## Required action
Nothing outside the range is to be copied. From the entries below, reproduce exactly the lines starting at the one with "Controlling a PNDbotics" and ending at the one with "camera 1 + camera", without pictures.

## Records for the exercise
● ● ●

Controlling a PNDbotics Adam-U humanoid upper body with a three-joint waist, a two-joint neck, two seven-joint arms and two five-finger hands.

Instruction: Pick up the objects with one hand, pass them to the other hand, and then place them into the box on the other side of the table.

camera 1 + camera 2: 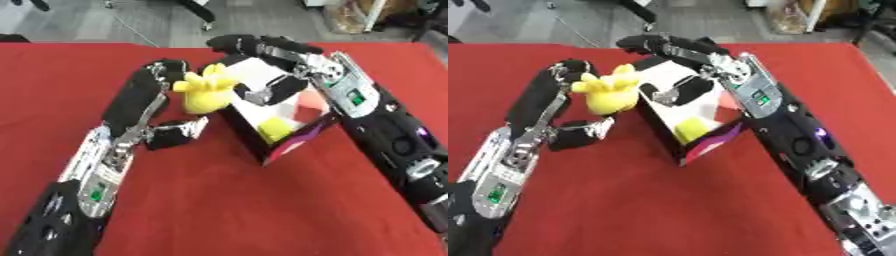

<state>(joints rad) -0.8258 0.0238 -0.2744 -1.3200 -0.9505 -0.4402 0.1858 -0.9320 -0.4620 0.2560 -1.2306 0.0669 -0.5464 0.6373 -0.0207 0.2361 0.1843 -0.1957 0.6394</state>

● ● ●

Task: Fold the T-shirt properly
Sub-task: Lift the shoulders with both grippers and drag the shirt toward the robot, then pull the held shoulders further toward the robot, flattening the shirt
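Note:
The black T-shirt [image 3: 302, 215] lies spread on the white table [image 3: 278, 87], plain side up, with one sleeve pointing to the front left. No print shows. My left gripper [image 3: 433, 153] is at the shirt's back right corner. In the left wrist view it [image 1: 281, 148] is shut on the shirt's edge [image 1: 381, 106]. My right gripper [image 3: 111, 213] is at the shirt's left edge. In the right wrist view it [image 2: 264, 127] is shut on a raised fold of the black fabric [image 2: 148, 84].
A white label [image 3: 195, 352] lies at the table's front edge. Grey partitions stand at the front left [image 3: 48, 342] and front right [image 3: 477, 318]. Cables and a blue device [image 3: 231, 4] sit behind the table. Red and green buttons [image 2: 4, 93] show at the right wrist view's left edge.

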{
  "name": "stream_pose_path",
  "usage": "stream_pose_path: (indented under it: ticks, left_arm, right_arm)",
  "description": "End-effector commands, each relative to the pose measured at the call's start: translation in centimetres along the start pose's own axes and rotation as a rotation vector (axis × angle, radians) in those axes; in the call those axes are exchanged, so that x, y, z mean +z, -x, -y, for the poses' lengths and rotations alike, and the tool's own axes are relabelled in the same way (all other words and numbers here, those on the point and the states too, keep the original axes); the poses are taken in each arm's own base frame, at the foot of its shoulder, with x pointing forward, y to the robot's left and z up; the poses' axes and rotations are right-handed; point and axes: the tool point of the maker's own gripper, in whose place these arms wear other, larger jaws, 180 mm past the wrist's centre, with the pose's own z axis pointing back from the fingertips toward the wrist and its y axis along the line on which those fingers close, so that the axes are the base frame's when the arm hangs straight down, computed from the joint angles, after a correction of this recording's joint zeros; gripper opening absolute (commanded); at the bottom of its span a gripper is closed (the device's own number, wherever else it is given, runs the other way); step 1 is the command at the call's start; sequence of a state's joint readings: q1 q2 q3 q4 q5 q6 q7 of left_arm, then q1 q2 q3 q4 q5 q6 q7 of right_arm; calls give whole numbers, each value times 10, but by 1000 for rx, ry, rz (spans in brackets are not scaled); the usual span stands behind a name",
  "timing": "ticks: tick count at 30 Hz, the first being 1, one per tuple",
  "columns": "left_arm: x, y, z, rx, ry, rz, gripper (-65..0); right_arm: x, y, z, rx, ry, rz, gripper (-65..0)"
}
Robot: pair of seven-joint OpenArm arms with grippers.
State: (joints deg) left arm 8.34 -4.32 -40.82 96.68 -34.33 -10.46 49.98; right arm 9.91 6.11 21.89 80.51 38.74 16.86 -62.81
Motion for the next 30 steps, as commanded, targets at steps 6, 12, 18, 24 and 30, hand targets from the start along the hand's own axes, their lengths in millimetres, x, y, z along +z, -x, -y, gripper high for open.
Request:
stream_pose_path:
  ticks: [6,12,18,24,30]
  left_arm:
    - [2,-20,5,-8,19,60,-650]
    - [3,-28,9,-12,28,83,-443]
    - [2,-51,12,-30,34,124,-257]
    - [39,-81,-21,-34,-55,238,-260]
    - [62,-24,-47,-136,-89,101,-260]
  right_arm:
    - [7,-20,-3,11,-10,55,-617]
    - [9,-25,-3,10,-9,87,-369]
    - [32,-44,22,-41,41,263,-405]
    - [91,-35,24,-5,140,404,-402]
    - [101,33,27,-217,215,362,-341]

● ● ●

## Response below
Controlling a PNDbotics Adam-U humanoid upper body with a three-joint waist, a two-joint neck, two seven-joint arms and two five-finger hands.

Instruction: Pick up the objects with one hand, pass them to the other hand, and then place them into the box on the other side of the table.

camera 1 + camera 2: 

The exercise requires no further answer.